- [WHAT YOU SHOULD DO]:
Below are the records; copy exactly the stretch from the line containing "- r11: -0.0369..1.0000" through the line containing "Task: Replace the", both ends included, and nothing else.
=== Begin Enclosure ===
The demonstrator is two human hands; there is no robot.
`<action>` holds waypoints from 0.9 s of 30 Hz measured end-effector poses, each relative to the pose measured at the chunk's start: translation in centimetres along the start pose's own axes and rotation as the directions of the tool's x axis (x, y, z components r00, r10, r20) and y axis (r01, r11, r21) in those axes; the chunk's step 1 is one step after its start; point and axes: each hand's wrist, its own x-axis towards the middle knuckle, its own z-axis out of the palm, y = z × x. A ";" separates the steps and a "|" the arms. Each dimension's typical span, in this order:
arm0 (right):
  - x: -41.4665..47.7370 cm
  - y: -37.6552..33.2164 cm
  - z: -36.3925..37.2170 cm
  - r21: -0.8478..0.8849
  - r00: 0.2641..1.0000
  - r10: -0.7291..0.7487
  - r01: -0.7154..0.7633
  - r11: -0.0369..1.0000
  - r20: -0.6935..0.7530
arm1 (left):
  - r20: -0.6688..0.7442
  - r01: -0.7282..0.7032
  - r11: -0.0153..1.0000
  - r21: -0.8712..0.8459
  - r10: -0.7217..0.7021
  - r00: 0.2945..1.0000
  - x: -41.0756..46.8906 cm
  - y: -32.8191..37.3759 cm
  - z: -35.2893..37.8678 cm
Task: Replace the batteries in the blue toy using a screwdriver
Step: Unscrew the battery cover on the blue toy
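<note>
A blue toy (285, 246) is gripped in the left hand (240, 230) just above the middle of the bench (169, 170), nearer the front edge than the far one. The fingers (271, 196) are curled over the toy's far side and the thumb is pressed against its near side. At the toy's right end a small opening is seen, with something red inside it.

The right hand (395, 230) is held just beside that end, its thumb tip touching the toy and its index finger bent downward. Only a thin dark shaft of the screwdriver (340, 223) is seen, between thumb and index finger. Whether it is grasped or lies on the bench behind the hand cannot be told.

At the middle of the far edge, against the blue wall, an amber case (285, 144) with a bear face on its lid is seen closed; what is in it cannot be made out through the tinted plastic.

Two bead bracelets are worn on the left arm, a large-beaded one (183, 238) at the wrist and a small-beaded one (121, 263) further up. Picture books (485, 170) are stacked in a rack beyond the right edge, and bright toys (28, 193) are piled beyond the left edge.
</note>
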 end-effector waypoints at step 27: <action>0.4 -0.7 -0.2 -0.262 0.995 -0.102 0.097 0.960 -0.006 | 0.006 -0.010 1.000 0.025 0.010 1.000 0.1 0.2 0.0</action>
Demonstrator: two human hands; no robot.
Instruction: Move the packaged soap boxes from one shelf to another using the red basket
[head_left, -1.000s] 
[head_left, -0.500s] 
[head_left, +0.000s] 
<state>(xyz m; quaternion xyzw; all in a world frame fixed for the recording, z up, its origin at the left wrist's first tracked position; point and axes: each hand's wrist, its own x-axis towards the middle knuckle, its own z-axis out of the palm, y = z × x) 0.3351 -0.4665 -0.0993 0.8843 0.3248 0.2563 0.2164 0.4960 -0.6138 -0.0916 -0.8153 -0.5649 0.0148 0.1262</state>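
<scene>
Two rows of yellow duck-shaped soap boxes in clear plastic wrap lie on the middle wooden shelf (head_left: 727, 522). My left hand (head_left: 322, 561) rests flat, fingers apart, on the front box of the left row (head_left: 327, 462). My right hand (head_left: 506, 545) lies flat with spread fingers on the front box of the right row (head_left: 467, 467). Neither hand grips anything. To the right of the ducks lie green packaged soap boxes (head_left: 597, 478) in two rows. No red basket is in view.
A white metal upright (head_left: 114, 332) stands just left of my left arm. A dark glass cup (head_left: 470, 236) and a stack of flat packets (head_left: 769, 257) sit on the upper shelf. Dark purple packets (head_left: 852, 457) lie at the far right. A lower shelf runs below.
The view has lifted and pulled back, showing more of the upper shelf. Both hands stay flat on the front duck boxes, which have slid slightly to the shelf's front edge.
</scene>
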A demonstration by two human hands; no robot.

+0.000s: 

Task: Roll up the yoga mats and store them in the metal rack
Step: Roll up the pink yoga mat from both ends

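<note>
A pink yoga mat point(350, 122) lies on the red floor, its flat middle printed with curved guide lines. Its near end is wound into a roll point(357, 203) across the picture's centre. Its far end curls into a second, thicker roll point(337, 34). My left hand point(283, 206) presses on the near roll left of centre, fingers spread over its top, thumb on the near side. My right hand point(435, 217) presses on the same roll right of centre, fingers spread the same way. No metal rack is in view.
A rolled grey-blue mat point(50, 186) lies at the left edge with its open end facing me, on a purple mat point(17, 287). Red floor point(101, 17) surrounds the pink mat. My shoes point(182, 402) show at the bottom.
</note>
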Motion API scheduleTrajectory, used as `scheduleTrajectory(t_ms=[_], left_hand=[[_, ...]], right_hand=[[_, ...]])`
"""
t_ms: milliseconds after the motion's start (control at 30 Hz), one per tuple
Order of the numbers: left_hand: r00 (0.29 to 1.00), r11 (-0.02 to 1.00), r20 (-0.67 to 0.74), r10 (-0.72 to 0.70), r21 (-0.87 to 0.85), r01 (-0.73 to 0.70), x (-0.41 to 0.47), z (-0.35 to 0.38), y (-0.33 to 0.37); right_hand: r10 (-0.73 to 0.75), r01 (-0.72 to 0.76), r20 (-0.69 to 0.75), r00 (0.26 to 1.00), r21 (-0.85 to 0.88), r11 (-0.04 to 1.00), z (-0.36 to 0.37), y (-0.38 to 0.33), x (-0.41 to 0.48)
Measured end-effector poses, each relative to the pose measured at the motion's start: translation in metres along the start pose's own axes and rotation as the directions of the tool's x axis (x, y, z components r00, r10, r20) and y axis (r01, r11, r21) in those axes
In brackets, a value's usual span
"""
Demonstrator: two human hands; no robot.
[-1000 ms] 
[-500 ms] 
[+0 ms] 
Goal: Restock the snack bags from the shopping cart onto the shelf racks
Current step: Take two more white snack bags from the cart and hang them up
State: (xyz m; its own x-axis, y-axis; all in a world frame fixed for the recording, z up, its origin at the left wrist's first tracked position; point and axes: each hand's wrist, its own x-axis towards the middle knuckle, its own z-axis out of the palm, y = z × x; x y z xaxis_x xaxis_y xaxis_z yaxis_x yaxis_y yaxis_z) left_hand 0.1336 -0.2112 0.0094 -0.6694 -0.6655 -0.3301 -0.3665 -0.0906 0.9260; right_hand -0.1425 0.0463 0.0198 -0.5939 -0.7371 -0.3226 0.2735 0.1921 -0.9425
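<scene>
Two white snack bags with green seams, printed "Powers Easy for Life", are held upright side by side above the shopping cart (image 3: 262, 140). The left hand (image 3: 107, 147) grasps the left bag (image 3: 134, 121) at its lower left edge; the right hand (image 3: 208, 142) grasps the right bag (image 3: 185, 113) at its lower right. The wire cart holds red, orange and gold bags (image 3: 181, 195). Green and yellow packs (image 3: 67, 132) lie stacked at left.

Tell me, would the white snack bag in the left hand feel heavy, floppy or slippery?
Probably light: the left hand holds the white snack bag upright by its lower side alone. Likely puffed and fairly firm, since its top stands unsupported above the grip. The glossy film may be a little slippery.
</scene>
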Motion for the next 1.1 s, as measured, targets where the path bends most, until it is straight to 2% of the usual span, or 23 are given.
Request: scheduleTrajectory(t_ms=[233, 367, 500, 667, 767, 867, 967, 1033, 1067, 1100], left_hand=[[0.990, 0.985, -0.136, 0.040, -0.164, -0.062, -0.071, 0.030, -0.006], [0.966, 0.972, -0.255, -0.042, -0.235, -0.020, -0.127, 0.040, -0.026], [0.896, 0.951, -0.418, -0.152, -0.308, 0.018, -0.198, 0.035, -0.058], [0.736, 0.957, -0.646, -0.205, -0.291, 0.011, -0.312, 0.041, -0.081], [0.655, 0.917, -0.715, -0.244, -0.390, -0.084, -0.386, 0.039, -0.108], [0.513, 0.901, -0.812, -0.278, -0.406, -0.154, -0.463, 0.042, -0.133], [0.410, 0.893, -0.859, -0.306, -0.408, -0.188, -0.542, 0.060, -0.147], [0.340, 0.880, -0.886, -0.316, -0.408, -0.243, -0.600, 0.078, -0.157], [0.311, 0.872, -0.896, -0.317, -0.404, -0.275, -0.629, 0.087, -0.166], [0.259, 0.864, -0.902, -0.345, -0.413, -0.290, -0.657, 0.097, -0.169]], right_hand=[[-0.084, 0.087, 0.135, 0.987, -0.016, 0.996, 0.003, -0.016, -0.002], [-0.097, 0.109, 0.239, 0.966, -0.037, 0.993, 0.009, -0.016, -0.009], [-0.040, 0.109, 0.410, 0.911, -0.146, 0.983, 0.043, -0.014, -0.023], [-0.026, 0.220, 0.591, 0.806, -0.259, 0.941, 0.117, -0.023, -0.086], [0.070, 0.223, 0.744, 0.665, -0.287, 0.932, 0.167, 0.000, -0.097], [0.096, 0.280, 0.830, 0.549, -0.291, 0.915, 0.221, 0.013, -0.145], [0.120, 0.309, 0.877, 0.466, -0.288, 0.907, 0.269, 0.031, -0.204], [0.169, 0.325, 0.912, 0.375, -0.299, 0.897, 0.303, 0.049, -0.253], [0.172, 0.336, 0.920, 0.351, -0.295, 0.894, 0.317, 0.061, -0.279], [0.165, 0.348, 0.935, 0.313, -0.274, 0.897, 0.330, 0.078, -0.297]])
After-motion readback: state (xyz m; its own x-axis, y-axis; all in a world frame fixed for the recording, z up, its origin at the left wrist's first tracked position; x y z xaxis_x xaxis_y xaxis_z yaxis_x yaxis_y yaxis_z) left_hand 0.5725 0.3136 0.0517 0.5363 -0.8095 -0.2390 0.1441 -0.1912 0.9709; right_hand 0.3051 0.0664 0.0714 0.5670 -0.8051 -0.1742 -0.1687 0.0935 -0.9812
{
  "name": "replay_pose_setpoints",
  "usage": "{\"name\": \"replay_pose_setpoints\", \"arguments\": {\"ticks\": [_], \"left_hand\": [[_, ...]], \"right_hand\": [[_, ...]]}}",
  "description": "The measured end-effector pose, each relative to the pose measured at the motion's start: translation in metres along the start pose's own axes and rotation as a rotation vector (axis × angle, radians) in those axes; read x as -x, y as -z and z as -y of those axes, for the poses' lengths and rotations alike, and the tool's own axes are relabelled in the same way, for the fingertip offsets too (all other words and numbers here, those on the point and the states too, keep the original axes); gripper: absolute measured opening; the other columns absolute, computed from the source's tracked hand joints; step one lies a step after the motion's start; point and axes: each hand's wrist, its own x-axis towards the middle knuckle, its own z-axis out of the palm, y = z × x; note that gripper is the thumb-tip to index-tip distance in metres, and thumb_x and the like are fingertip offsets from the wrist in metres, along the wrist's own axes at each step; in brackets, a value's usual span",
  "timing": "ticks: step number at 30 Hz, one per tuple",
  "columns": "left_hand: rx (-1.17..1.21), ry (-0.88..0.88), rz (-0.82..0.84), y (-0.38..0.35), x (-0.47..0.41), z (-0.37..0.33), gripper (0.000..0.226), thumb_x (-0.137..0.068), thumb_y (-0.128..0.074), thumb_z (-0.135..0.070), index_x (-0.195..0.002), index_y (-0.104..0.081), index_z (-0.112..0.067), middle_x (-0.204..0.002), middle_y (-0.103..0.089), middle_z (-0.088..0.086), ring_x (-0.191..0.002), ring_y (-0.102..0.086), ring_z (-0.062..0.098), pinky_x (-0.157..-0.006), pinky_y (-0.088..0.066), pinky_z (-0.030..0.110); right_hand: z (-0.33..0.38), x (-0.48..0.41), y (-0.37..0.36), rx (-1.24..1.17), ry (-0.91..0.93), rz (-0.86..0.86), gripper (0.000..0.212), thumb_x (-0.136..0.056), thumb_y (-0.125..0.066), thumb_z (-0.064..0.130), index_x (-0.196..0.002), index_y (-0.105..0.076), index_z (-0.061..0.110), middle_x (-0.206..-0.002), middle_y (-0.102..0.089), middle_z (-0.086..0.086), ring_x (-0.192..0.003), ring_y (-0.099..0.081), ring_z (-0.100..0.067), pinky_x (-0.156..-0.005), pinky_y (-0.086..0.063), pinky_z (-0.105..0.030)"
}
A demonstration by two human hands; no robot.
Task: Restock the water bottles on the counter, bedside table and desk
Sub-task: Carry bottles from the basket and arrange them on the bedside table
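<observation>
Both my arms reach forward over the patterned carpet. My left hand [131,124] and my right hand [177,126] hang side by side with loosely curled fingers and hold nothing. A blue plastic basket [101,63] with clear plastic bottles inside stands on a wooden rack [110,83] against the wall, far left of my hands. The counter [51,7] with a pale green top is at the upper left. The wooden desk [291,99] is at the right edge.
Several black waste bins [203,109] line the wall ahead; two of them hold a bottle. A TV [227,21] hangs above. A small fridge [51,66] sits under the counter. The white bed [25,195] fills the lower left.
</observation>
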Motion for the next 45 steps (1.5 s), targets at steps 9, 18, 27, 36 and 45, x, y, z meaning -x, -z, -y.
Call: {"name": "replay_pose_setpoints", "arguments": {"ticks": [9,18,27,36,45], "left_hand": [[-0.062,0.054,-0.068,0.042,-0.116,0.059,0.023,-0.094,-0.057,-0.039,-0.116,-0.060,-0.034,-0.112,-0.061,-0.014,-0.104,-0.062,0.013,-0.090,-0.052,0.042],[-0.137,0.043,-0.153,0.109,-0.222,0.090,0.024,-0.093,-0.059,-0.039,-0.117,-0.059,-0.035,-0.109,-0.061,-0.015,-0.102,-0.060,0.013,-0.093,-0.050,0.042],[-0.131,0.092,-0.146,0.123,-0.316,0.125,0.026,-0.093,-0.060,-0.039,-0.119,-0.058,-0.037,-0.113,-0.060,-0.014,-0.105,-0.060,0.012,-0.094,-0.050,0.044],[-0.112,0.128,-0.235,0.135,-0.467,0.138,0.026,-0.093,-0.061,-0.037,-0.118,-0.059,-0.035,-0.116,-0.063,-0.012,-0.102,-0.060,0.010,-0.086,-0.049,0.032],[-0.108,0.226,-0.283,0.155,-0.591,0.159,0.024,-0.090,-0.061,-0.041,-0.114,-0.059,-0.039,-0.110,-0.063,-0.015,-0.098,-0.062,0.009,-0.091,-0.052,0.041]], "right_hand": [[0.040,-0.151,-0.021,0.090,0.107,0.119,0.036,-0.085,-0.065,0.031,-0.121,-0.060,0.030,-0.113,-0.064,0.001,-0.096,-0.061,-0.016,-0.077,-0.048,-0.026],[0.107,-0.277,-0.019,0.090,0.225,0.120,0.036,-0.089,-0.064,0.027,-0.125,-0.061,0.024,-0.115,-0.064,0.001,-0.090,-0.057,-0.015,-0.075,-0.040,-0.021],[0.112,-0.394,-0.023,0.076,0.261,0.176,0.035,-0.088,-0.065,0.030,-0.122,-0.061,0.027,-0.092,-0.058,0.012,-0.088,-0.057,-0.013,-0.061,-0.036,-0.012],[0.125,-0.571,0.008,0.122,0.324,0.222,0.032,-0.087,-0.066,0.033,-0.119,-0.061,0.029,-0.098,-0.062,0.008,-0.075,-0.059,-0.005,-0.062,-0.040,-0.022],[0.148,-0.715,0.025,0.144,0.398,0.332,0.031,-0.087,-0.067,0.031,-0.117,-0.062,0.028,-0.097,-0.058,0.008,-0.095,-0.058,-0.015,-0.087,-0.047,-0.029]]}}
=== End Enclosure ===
- [RESULT]:
  - r11: -0.0369..1.0000
  - r20: -0.6935..0.7530
arm1 (left):
  - r20: -0.6688..0.7442
  - r01: -0.7282..0.7032
  - r11: -0.0153..1.0000
  - r21: -0.8712..0.8459
  - r10: -0.7217..0.7021
  - r00: 0.2945..1.0000
  - x: -41.0756..46.8906 cm
  - y: -32.8191..37.3759 cm
  - z: -35.2893..37.8678 cm
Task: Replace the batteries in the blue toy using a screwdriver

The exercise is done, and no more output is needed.